Singh Chandra Kant, Sodhi Kushneet Kaur
Department of Zoology, University of Delhi, Delhi, India.
Department of Zoology, Sri Guru Tegh Bahadur Khalsa College, University of Delhi, Delhi, India.
Crit Rev Microbiol. 2025 Sep;51(5):860-878. doi: 10.1080/1040841X.2024.2429603. Epub 2024 Nov 18.
Antibiotic resistance has expanded as a result of the careless use of antibiotics in the medical field, the food industry, agriculture, and other industries. By means of genetic recombination between commensal and pathogenic bacteria, the microbes obtain antibiotic resistance genes (ARGs). In bacteria, horizontal gene transfer (HGT) is the main mechanism for acquiring ARGs. With the development of high-throughput sequencing, ARG sequence analysis is now feasible and widely available. Preventing the spread of AMR in the environment requires the implementation of ARGs mapping. The metagenomic technique, in particular, has helped in identifying antibiotic resistance within microbial communities. Due to the exponential growth of experimental and clinical data, significant investments in computer capacity, and advancements in algorithmic techniques, the application of machine learning (ML) algorithms to the problem of AMR has attracted increasing attention over the past five years. The review article sheds a light on the application of bioinformatics for the antibiotic resistance monitoring.

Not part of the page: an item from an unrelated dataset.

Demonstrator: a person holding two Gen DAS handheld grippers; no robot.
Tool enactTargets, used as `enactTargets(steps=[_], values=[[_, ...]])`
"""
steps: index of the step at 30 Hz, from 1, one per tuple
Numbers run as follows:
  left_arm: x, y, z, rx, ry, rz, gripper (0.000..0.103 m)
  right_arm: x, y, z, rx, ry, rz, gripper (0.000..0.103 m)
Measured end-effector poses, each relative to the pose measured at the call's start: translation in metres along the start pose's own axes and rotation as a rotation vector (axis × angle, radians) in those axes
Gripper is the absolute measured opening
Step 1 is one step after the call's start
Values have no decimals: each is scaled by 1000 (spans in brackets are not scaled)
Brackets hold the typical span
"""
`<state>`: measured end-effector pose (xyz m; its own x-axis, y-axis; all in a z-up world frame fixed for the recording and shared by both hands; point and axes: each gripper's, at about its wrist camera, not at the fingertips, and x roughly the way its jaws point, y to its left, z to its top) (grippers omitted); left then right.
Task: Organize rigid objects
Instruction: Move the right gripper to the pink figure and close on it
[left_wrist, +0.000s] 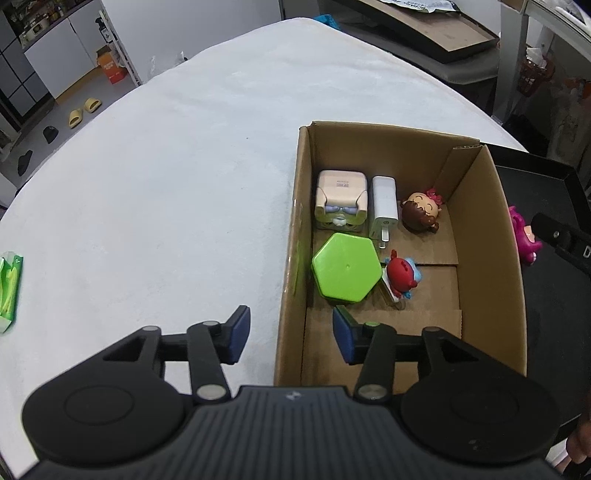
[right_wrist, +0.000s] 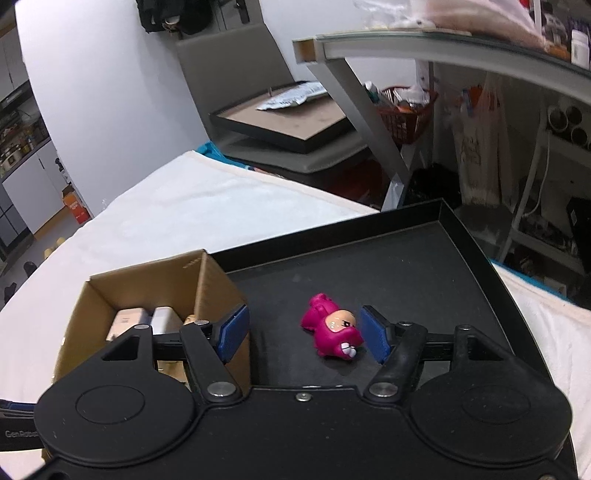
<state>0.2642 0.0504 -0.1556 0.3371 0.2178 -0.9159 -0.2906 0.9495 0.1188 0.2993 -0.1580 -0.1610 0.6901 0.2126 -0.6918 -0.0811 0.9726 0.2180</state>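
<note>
A cardboard box (left_wrist: 491, 229) on the white table holds a green hexagonal case (left_wrist: 345, 271), a beige toy cube (left_wrist: 341, 201), a white charger (left_wrist: 384, 206), a brown-haired doll head (left_wrist: 421, 212) and a red crab figure (left_wrist: 400, 275). My left gripper (left_wrist: 291, 334) is open and empty, straddling the box's near left wall. A pink figurine (right_wrist: 334, 326) lies on its side on the black tray (right_wrist: 424, 266). My right gripper (right_wrist: 303, 334) is open around it; its right pad (right_wrist: 373, 334) is almost at the figurine.
The box (right_wrist: 214, 284) stands against the tray's left side. A green packet (left_wrist: 9, 291) lies at the table's left edge. Behind the table are a chair with a framed board (right_wrist: 288, 122) and a glass desk (right_wrist: 424, 44).
</note>
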Motion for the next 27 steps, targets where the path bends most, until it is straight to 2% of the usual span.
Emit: enactTargets(steps=[8,14,19,20,22,23,24,27], values=[[5,-11,4,13,19,24,52,28,-14,0,22,96,24,68],[8,-15,7,21,30,36,53,42,-21,3,52,124,41,68],[8,-17,8,23,35,46,54,52,-16,-2,18,160,43,66],[8,-17,8,22,36,47,54,54,-14,-3,4,164,38,63],[8,-17,8,20,38,48,54,56,-11,-5,-24,161,25,50],[8,-18,8,19,39,48,54,56,-11,-5,-32,165,25,31],[8,-18,8,19,39,49,54,57,-11,-7,-33,178,31,20],[8,-17,7,15,34,58,54,55,-12,-8,-29,180,28,6]])
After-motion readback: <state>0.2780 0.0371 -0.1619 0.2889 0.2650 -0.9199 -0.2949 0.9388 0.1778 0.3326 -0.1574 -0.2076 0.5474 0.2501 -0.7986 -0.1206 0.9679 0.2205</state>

The most advanced tool currently being employed to catalog the resistome of various habitats are metagenomics and metatranscriptomics. The future lies in the hands of artificial intelligence (AI) and machine learning (ML) methods, to predict and optimize the interaction of antibiotic-resistant compounds with target proteins.

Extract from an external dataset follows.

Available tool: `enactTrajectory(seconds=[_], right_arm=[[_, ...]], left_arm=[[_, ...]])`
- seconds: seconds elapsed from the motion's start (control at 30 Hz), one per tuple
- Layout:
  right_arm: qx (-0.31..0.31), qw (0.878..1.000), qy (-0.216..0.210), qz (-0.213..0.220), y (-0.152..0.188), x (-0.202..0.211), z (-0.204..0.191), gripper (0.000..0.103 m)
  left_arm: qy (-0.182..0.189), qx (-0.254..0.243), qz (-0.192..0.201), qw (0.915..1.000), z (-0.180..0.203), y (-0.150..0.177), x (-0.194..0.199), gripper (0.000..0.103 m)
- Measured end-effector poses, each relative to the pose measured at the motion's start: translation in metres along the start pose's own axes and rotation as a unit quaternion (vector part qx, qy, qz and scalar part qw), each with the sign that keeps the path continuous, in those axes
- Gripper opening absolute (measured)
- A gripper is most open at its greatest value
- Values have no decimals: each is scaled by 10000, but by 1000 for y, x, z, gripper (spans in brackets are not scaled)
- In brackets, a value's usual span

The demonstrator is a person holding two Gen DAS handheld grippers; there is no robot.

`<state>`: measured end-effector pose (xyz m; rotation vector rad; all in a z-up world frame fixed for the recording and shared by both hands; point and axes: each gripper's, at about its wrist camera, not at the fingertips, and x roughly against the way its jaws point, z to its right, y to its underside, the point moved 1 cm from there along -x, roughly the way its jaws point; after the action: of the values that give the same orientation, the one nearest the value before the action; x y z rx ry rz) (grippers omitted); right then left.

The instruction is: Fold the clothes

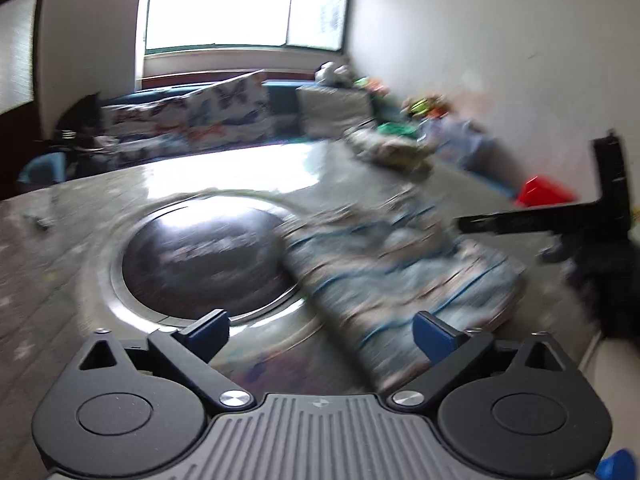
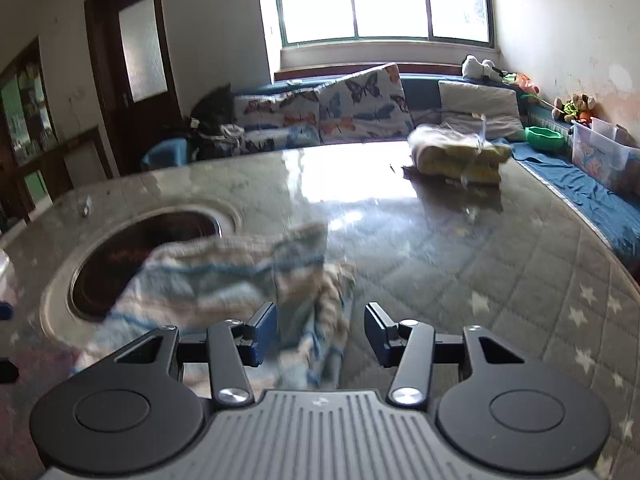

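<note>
A striped blue and beige cloth (image 1: 400,272) lies folded into a long band on the grey table (image 1: 240,176), partly over a round dark inset (image 1: 200,256). My left gripper (image 1: 320,334) is open wide just above the table, and the cloth's near end lies by its right finger (image 1: 432,336). In the right wrist view the same cloth (image 2: 224,276) runs from the inset (image 2: 132,256) toward me. A bunched part of it sits between the fingers of my right gripper (image 2: 320,332), which stand apart without pressing on it. The left wrist view is blurred.
A bundle of yellowish fabric in clear wrap (image 2: 456,152) lies at the table's far right. Behind the table runs a sofa with butterfly cushions (image 2: 320,112), a green bowl (image 2: 544,136) and a plastic box (image 2: 600,152). A small object (image 2: 86,206) sits near the table's left edge.
</note>
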<state>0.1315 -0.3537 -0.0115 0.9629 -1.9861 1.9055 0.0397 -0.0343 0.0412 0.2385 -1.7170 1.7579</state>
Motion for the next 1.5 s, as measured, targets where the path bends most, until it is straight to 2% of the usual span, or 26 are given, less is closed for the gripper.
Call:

由于在医学领域、食品工业、农业及其他行业中抗生素的滥用,抗生素耐药性问题日益严重。通过共生菌与病原菌之间的基因重组,微生物获得了抗生素耐药基因(ARGs)。在细菌中,水平基因转移(HGT)是获取ARGs的主要机制。随着高通量测序技术的发展,ARG序列分析现已可行且广泛应用。防止环境中AMR的传播需要进行ARGs图谱绘制。特别是宏基因组技术,有助于识别微生物群落中的抗生素耐药性。由于实验和临床数据呈指数级增长、计算机能力投入巨大以及算法技术的进步,在过去五年中,将机器学习(ML)算法应用于AMR问题已引起越来越多的关注。这篇综述文章揭示了生物信息学在抗生素耐药性监测中的应用。目前用于编目各种生境耐药组的最先进工具是宏基因组学和宏转录组学。未来掌握在人工智能(AI)和机器学习(ML)方法手中,以预测和优化抗生素抗性化合物与靶蛋白的相互作用。